Il rosè è uno dei trend dominanti del mercato del vino di oggi, e anche il Prosecco Doc ci scommette, e apre a questa tipologia per crescere ancora. Tanto che parte delle risorse del prossimo bilancio saranno destinate a risorse a supportare un’analisi tecnico-economica sull’introduzione della tipologia “Rosato” nel disciplinare della Doc Prosecco. A comunicarlo ufficialmente lo stesso consorzio guidato da Stefano Zanette, nell’assemblea dei soci che ha approvato il bilancio 2018, e le linee guida per il futuro, nei giorni scorsi a Treviso.

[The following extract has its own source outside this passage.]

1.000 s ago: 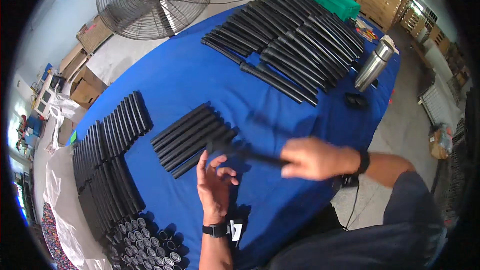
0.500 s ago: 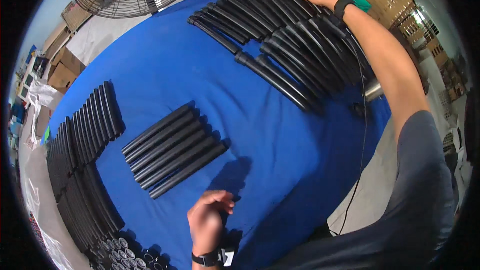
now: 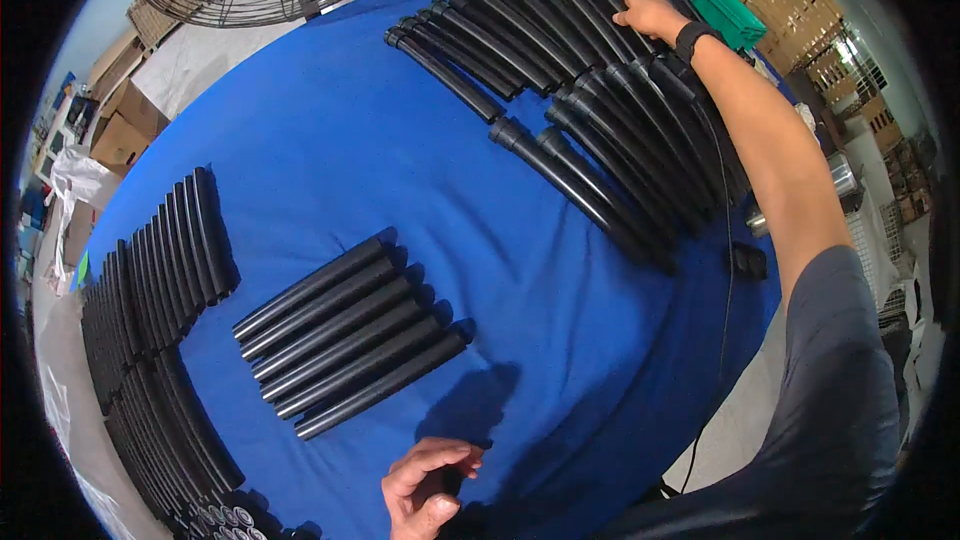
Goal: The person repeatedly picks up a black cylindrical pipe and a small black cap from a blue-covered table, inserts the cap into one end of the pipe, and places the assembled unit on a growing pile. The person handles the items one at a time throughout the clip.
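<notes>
Since the frame half a second before, the view had dipped slightly and the right arm had stayed stretched out to the far rows, while the left hand had barely shifted.

Going from the left: stacks of short black tubes [image 3: 150, 270] lay along the left edge of the blue table [image 3: 330, 130], their lower end cut off by the picture's rim. Beside them, six loose black tubes [image 3: 350, 335] lay side by side, apart from both hands. The left hand [image 3: 428, 485] hovered near the table's near edge, fingers curled loosely and grasping nothing.

Further right, long black pipes with flared ends [image 3: 590, 90] lay in two slanting rows. The right hand [image 3: 650, 15] rested on the far row; its fingers were hidden behind the knuckles, so whether it was clenched on a pipe could not be told.

These pipes looked stiff, smooth and fairly light, likely to roll; a hold near the middle would probably balance one best. A small dark object [image 3: 748, 260] below the forearm was too blurred to identify.
</notes>
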`<act>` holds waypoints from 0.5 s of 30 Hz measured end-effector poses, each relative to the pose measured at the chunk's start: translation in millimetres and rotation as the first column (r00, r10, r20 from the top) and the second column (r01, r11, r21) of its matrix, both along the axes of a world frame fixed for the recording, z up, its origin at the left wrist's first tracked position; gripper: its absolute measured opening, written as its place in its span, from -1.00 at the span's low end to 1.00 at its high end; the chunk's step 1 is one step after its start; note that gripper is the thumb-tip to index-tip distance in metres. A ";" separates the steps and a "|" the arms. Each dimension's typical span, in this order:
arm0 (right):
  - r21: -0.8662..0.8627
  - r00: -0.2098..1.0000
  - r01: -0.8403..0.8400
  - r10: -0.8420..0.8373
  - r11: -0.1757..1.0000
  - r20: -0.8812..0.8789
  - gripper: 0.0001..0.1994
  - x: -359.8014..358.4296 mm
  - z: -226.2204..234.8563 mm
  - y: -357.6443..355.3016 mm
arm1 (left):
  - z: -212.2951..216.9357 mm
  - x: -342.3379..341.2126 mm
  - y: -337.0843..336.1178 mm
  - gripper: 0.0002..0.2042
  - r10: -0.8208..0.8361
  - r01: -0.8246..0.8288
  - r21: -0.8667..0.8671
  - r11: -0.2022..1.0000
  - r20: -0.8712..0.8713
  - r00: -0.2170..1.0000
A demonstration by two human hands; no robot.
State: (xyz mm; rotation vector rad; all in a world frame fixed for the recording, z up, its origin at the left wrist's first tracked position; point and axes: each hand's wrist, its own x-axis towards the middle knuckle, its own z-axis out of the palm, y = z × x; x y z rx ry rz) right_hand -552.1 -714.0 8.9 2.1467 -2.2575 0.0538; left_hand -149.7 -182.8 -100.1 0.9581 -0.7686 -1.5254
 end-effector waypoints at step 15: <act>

“Dobbiamo incrementare le opportunità di narrazione delle nostre produzioni che non potranno essere vendute in un tutto indistinto in cui il valore si perde e si deprime”, ha detto Zanette,
sottolineando come il 2018 si sia chiuso con una produzione in crescita sul 2017, a 3,6 milioni di ettolitri (+10,7%), ma come ancor maggiore sia stata la crescita dei valori (+13,4%, a 2,3 miliardi di euro grazie alla vendita di 466 milioni di bottiglie). E la scommessa sul rosè, andrebbe proprio nella direzione di confermare questo trend: “sarà un modo molto interessante di diversificare l’offerta - spiega Zanette - e credo sarebbe possibile produrre, dopo la vendemmia del 2020, dai 15 ai 20 milioni di bottiglie rosé sui 460 milioni complessivi prodotti nella denominazione Prosecco Doc”. D’altronde, il territorio del nord est Italia è vocato anche alla produzione di spumanti rosè, tanto che il 57% degli imbottigliatori del Prosecco ne produce già. Questo, oltre al successo dei rosati sui mercati del mondo, a partire dagli Usa, è una delle molte ragioni per cui il Consorzio di Tutela del Prosecco Doc ha scelto di proporre all’assemblea dei soci un disciplinare che permetta di introdurre una versione rosé che si chiamerà “Prosecco spumante rosé millesimato”. “Al consumatore apparirà di colore “rosa tenue più o meno intenso, brillante”, con “spuma persistente” e con una componente zuccherina - spiega il Consorzio - da classificare fra quelle di vini “brut nature ad extra dry”. Per ottenerlo, spiega la formula, si useranno uve Glera e una quota di Pinot nero compresa fra il 10% ed il 15%, con indicazione in etichetta dell’annata e immissione nel mercato dal 1 gennaio successivo alla vendemmia. La proposta è stata approvata pochi giorni fa ed ora, tecnicamente, per risultare a tutti gli effetti praticabile, occorre attendere il disco verde delle Regioni Veneto e Friuli Venezia Giulia e, infine, il timbro definitivo del Comitato nazionale vini del Governo”.
E, intanto, il Consorzio del Prosecco ha già sondato il mercato, con una ricerca affidata a Nomisma - Wine Monitor, da cui emerge che in Italia, il 55% degli intervistati ha consumato almeno una volta negli ultimi 12 mesi spumante rosé contro un non così lontano 75% relativo al Prosecco. Il distacco si riduce a tre soli punti nel Regno Unito, principale piazza di esportazione, con un 48% di Prosecco e un 45% per il vino rosé frizzante, mentre negli Usa la tendenza è addirittura capovolta. Sono cioè più gli americani che hanno bevuto spumante rosato (50% almeno una volta all’anno) rispetto a quelli che si sono orientati sul Prosecco (46%). Il quale, sostengono ancora gli studiosi di Nomisma, se esordisse nella versione rosé sarebbe acquistato dal 72% del campione di consumatori italiano, dal 78% di quello americano e addirittura dal 93% degli intervistati britannici.